▸ WORK TO COMPLETE
Determine the number of lines in the data that include the word "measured", and write only that number.

==========

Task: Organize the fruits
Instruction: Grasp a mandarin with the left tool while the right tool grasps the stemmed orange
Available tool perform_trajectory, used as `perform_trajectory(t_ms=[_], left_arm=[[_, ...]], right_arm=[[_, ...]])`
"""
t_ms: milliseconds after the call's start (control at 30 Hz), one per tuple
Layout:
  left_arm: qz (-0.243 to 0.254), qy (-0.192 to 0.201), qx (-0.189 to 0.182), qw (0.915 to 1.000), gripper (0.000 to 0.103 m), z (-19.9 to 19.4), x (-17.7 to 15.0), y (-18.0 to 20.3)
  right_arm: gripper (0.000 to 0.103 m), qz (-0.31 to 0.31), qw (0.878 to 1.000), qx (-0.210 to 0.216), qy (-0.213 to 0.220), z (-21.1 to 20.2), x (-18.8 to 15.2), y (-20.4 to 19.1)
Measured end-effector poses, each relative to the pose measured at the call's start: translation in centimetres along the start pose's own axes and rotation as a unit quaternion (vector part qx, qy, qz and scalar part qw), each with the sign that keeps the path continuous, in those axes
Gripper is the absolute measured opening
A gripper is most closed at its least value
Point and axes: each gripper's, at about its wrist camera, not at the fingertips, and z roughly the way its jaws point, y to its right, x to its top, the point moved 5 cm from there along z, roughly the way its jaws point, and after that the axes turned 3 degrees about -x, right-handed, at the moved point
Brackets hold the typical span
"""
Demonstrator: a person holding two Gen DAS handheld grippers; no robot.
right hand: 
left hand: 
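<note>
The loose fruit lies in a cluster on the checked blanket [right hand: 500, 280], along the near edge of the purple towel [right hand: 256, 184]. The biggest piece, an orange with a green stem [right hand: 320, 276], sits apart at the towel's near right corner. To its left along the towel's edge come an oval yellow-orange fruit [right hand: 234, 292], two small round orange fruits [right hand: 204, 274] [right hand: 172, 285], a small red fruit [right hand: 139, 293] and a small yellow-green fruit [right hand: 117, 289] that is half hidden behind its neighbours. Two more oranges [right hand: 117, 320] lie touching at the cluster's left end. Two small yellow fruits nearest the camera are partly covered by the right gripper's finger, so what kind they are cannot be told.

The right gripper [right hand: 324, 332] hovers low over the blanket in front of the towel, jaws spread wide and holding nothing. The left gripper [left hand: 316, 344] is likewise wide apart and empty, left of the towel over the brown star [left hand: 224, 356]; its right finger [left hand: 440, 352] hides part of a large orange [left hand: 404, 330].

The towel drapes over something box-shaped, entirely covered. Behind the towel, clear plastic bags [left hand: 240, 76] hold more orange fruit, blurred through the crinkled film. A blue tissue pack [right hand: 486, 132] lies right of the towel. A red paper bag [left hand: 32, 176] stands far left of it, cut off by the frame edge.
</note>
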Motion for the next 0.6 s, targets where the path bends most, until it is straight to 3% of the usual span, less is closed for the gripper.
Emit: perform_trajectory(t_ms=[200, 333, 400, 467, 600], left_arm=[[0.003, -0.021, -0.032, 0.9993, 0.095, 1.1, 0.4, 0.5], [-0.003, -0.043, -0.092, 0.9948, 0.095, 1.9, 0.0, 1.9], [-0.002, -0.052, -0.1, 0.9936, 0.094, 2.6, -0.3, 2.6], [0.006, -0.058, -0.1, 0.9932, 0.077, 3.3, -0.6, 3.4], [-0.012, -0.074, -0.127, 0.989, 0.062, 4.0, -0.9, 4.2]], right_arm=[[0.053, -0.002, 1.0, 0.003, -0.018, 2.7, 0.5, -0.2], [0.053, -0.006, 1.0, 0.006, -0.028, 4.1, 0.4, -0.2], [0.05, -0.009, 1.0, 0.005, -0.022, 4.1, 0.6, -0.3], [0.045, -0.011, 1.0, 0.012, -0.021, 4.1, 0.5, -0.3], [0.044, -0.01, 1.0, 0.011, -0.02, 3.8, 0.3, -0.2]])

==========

▸ EXERCISE SOLUTION
2